§ **WORK INSTRUCTIONS**:
Whenever "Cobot" appears in a line, please copy that line from the data.

Stored data entries:
------------------------------------------------------------

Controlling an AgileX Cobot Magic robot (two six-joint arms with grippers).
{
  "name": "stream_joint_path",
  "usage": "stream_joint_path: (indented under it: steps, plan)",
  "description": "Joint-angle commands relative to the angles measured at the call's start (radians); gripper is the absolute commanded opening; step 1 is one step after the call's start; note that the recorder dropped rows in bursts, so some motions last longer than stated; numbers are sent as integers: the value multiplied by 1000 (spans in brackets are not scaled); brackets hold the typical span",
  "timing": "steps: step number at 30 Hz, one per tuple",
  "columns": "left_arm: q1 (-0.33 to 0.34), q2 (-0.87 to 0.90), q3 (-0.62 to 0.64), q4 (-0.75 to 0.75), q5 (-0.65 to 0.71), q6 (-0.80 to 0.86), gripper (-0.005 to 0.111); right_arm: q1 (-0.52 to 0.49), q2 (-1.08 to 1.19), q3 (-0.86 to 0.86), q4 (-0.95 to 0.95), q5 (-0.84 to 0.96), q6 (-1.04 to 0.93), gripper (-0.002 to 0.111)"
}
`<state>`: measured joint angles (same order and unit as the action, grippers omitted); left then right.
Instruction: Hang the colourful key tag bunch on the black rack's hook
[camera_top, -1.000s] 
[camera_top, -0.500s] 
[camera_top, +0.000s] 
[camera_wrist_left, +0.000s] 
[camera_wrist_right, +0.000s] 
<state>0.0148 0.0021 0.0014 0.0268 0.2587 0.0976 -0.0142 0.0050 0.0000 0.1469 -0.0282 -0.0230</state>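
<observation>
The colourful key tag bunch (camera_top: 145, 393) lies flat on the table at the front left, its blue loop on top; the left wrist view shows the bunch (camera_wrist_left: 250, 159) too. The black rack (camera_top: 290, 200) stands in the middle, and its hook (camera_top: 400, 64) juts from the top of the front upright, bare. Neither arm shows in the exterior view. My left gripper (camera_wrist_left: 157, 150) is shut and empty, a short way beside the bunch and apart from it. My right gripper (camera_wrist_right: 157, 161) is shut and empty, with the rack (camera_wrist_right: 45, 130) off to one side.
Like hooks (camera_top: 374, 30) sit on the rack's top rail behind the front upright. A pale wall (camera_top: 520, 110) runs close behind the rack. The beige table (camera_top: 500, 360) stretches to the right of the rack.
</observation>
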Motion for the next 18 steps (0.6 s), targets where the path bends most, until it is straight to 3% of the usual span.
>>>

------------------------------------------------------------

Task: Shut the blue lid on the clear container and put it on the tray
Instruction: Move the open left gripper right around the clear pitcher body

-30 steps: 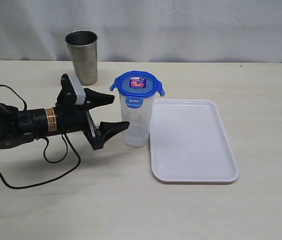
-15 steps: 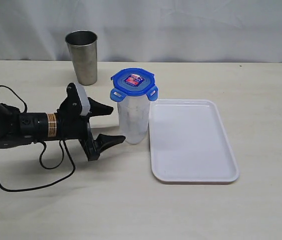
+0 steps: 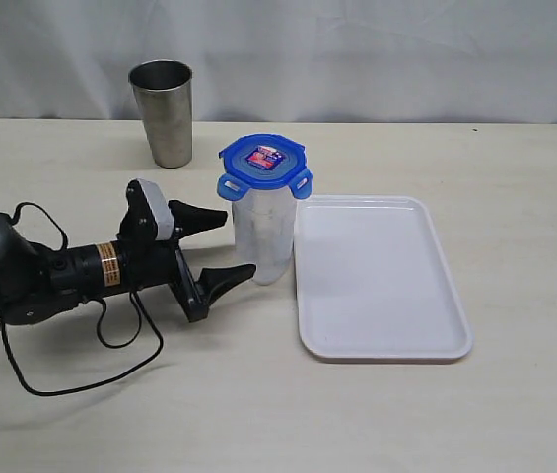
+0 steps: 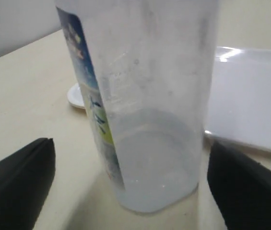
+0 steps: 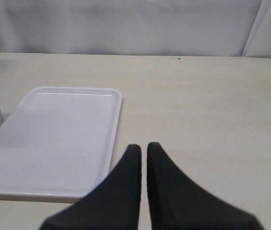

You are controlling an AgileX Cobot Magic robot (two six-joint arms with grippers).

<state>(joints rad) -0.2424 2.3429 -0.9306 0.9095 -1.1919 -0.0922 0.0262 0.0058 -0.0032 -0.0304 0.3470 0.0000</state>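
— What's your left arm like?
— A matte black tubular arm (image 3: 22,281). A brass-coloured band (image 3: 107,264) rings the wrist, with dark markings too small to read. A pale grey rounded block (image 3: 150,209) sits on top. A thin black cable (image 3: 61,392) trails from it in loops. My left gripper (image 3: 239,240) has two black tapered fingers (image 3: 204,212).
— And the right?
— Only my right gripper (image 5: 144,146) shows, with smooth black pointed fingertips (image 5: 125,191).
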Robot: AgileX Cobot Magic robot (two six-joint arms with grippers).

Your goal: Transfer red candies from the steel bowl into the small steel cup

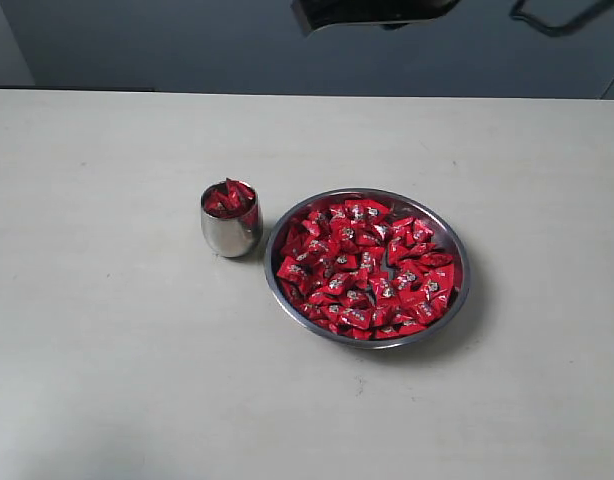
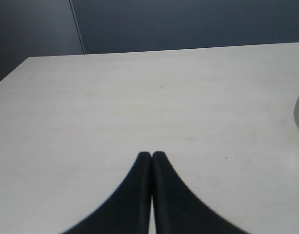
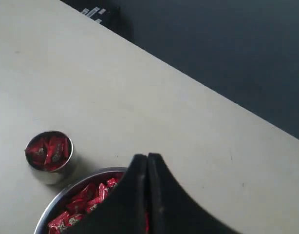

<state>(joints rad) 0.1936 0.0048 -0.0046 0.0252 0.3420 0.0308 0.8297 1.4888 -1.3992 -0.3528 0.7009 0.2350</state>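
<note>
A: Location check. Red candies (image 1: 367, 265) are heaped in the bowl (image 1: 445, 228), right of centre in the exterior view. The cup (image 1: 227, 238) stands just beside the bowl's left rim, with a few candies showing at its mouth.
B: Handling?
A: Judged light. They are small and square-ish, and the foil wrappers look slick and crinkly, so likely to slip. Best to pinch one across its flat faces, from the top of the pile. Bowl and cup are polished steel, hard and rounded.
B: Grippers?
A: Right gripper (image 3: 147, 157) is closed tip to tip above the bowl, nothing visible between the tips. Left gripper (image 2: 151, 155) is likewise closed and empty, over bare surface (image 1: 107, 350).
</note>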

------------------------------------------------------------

§ **SOLUTION BELOW**:
Controlling an AgileX Cobot Magic robot (two six-joint arms with grippers).
You are controlling an AgileX Cobot Magic robot (two six-joint arms with grippers).
Robot: AgileX Cobot Magic robot (two six-joint arms with grippers).

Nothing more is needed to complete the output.